Assignment:
The word to find is "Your". Copy each line of the material that contains it.

[Provided records — start]

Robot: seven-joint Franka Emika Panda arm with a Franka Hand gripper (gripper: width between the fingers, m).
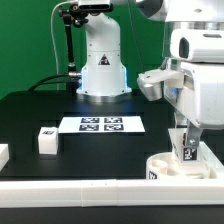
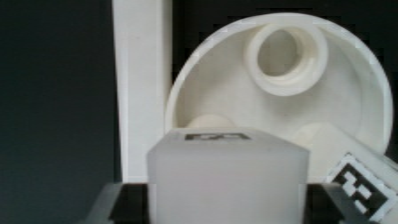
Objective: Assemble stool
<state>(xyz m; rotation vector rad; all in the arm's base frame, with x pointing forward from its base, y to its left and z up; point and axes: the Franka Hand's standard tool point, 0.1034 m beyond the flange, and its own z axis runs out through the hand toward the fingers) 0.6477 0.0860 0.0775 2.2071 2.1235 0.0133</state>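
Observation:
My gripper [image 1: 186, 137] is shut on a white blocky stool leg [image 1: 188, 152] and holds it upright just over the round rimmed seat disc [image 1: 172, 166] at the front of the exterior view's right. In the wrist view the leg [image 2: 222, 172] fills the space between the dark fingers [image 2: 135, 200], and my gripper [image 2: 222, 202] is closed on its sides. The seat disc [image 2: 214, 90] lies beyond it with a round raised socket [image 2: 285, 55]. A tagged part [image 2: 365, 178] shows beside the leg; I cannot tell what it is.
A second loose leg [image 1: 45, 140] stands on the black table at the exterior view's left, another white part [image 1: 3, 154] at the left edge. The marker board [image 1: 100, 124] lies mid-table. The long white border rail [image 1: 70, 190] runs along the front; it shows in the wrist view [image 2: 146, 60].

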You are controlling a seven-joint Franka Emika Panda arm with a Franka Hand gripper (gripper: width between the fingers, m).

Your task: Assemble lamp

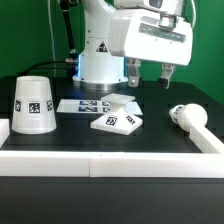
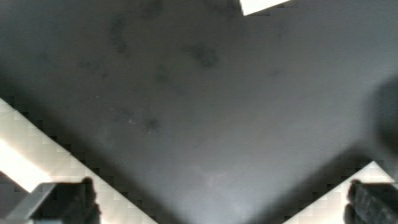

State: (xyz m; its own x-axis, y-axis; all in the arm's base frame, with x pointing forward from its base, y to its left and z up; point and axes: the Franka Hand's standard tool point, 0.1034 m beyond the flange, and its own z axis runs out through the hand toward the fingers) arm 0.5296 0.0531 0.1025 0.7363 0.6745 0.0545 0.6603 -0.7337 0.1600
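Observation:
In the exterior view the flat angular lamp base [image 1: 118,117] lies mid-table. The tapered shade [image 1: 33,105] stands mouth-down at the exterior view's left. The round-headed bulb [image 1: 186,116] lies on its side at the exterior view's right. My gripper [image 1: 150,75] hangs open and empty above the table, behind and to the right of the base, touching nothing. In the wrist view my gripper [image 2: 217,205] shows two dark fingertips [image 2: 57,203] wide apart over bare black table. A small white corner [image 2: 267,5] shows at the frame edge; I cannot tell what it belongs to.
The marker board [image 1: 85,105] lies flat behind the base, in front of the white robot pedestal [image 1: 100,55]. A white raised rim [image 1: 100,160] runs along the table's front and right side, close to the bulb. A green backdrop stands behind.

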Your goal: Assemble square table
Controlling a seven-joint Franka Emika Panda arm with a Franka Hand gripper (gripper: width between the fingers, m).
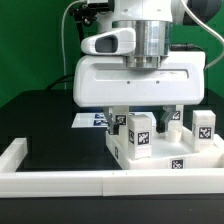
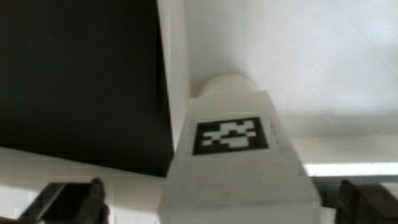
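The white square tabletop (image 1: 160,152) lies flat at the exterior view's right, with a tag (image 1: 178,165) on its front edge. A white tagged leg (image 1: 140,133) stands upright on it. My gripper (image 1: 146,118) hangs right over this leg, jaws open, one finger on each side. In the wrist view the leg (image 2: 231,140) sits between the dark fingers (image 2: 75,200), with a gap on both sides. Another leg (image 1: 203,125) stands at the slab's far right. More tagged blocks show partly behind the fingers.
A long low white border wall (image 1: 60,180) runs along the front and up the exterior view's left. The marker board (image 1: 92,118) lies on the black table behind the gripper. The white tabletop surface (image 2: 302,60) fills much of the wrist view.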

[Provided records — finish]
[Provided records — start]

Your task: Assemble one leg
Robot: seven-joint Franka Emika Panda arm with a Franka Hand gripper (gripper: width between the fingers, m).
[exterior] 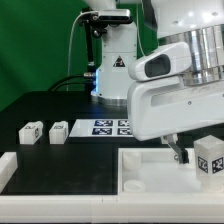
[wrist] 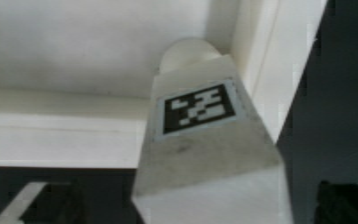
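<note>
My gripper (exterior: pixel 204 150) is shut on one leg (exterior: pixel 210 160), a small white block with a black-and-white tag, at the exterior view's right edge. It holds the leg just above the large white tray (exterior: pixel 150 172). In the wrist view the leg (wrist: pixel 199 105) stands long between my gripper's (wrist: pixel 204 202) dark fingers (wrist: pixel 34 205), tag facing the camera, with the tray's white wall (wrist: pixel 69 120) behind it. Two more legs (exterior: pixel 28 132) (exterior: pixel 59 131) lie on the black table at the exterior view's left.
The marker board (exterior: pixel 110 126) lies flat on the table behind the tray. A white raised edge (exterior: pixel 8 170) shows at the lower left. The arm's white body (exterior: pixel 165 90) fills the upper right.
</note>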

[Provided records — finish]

Answer box:
Your task: Assemble lamp
Your goal: Assemble square table
Your task: Assemble one leg

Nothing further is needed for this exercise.